The proceeds of the Offering will be used primarily for accretive activities including capacity expansion, acquisitions, and to support activities involved with securing new cannabis extraction, production and dispensary licenses in various jurisdictions in both the United States and Canada.


In addition, US$9,500,000 will be reserved for payment of the seller notes due on June 30, 2018 in respect of the acquisition of 99% of the membership units of GreenMart of Nevada NLV, LLC in December 2017.
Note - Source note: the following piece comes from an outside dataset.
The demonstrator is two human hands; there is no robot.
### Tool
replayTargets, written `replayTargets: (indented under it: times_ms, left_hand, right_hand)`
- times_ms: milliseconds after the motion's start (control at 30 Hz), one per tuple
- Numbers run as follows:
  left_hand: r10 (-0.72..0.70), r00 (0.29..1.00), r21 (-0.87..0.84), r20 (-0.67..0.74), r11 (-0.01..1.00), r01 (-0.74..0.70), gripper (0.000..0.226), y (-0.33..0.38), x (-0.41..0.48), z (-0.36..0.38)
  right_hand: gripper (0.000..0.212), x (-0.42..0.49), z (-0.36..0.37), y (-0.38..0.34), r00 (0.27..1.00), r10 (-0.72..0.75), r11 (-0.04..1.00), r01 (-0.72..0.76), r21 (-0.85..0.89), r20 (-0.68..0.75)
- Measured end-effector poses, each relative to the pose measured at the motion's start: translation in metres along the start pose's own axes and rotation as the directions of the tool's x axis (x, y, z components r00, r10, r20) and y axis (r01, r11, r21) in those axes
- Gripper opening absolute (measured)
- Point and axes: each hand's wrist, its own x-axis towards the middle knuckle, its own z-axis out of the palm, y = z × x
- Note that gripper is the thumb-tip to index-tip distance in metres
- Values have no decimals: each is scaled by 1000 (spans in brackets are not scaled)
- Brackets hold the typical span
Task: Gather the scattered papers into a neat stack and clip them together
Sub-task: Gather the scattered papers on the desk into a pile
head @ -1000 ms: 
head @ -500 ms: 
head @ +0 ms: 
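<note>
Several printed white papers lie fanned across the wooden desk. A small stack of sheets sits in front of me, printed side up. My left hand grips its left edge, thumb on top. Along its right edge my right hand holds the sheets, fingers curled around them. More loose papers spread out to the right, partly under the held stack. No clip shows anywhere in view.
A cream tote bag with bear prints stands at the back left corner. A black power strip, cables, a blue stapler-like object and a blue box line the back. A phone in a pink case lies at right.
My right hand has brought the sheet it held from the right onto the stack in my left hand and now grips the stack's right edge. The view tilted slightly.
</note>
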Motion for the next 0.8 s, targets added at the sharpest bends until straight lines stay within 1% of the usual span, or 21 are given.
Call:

The pace of growth in our industry continues to accelerate with several U.S. states launching new cannabis legalization programs, the Canadian provinces designing and implementing retailing initiatives and acquisition opportunities arising on both sides of the border and, indeed globally. We have been introduced to multiple expansion opportunities and will be providing our shareholders and the market with an update on our progress on several of these in the next few days
— W. Scott Boyes, Chairman, President and CEO of MPX
We are also witnessing the emergence of significant consolidation activity as several larger North American industry participants have made announcements regarding transactions that would result in larger national, or international, footprints for the combined entities. Larger cannabis entities will facilitate more effective brand awareness, product development and cost efficiencies. These are exciting times for our industry and having access to capital is critical for MPX to exploit the growth opportunities presented by this market. This current funding was arranged in a few short weeks without the need for the involvement of an investment bank demonstrating the confidence of shareholders and the capital markets in MPX’s business plans, its execution to-date and its growth trajectory
— Mr. Boyes

About MPX Bioceutical Corporation

MPX, an Ontario corporation, through its wholly-owned subsidiaries in the U.S., provides substantial management, staffing, procurement, advisory, financial, real estate rental, logistics and administrative services to three medicinal cannabis enterprises in Arizona operating under the Health for Life (dispensaries) and the award-winning Melting Point Extracts (high-margin concentrates wholesale) brands. The successful Health for Life brand operates in the rapidly growing Phoenix Metropolitan Statistical Area.  With the acquisition of The Holistic Center, MPX adds another operating medical cannabis enterprise to its footprint in Arizona.


GreenMart of Nevada NLV, LLC (“GreenMart NV”) is an award winning licensed cultivation, production and wholesale business, licensed for both the medical and “adult use” sectors in Las Vegas, Nevada, and is already selling wholesale into the Nevada medical cannabis market. GreenMart NV has also optioned suitable locations and intends to enter the higher-margin retail arena by applying for at least two dispensary licenses in the Las Vegas market which will operate under the “Health for Life” brand.


In Massachusetts, MPX is building out and will operate a cultivation and production facility as well as up to three dispensaries and manages three full service dispensaries and one producer in Maryland.

The Company also leases a property in Owen Sound, Ontario, for which an application to Health Canada has been made for a cannabis production and sales license. In addition, the Company will continue its efforts to develop its legacy nutraceuticals business.